* _Work to complete_
The expected output is each line in the data below that includes the string "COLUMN".

####################

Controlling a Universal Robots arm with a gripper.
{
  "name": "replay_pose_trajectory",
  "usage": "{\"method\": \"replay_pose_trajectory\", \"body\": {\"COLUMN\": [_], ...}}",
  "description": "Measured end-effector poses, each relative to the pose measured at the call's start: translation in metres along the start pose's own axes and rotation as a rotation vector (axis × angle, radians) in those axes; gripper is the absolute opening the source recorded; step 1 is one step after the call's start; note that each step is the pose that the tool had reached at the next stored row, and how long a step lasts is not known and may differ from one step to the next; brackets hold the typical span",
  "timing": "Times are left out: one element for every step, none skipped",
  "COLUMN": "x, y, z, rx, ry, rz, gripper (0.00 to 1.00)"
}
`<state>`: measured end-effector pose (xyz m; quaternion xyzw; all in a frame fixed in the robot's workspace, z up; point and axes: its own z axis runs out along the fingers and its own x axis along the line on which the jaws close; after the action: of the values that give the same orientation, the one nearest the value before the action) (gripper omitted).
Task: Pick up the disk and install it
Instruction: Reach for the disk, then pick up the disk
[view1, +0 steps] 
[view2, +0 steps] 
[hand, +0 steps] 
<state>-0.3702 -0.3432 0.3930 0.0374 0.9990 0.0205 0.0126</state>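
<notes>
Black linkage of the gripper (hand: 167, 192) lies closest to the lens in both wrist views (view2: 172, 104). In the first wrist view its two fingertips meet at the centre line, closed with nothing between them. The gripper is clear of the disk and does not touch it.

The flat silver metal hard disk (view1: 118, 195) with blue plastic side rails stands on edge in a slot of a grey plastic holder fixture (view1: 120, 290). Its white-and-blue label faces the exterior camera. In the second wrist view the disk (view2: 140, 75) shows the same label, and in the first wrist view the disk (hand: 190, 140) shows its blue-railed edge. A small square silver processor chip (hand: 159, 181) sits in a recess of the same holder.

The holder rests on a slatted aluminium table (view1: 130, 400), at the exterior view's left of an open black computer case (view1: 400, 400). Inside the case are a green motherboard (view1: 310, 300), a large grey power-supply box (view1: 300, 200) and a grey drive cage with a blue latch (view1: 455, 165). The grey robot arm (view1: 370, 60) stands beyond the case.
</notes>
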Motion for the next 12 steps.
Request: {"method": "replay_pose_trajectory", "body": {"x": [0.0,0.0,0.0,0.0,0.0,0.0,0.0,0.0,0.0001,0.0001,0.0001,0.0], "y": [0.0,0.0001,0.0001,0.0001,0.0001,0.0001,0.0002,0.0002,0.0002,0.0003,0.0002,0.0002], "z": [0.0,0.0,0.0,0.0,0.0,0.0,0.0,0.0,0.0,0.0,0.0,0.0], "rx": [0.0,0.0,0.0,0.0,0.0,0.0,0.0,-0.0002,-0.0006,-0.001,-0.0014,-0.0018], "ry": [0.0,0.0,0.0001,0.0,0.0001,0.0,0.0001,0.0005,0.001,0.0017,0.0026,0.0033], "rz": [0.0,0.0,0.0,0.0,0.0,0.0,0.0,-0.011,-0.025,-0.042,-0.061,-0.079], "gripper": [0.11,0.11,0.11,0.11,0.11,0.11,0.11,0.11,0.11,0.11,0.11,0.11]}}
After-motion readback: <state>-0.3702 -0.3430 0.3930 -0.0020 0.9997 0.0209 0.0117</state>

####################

* _Answer section_
  "usage": "{\"method\": \"replay_pose_trajectory\", \"body\": {\"COLUMN\": [_], ...}}",
  "COLUMN": "x, y, z, rx, ry, rz, gripper (0.00 to 1.00)"

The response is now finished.